### Aim of the exercise
In the listing below, count the lines with "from" and report only the figure.

### Collected data
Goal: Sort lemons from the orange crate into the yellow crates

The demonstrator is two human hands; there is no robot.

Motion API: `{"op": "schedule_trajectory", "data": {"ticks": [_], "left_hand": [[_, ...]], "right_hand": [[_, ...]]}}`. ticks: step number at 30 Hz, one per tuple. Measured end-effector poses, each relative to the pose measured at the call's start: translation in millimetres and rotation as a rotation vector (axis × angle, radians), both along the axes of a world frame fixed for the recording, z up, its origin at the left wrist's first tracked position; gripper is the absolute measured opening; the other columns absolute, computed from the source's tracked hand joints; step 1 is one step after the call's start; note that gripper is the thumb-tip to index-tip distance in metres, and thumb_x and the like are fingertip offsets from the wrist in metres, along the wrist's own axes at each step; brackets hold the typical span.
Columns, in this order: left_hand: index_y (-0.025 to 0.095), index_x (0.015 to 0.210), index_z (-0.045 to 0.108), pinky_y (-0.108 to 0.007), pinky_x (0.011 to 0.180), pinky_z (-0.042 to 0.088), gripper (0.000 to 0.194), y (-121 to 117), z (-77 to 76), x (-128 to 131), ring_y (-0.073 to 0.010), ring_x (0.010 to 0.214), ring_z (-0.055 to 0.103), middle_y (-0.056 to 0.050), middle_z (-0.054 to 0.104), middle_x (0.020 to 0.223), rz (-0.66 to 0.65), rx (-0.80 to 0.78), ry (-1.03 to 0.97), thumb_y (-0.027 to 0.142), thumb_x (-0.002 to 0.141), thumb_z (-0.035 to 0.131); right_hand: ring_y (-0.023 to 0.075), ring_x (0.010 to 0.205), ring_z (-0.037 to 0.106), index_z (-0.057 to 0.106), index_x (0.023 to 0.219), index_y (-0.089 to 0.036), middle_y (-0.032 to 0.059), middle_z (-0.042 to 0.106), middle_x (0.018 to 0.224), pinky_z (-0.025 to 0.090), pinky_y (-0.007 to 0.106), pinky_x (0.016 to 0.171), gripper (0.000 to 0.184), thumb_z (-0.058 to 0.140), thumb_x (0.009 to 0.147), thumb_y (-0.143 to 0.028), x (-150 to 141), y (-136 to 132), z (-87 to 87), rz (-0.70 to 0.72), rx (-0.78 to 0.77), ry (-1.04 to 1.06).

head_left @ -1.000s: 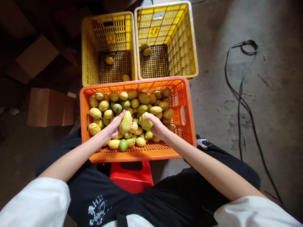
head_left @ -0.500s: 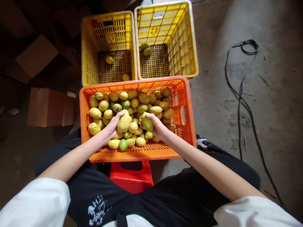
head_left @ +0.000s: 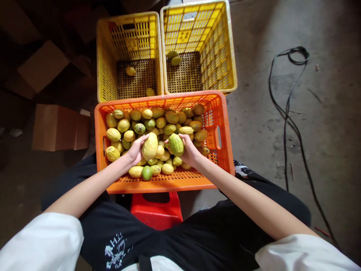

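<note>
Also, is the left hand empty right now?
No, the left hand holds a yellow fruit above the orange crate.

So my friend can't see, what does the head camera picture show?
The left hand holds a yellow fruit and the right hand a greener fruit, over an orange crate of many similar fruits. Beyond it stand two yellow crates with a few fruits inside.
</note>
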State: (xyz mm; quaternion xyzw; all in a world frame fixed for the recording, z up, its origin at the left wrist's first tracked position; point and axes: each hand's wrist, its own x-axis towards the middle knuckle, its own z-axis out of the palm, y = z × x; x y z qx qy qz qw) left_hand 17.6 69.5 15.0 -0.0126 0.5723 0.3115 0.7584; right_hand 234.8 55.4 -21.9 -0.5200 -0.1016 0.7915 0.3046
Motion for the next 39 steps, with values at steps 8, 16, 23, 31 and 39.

### The completed task
2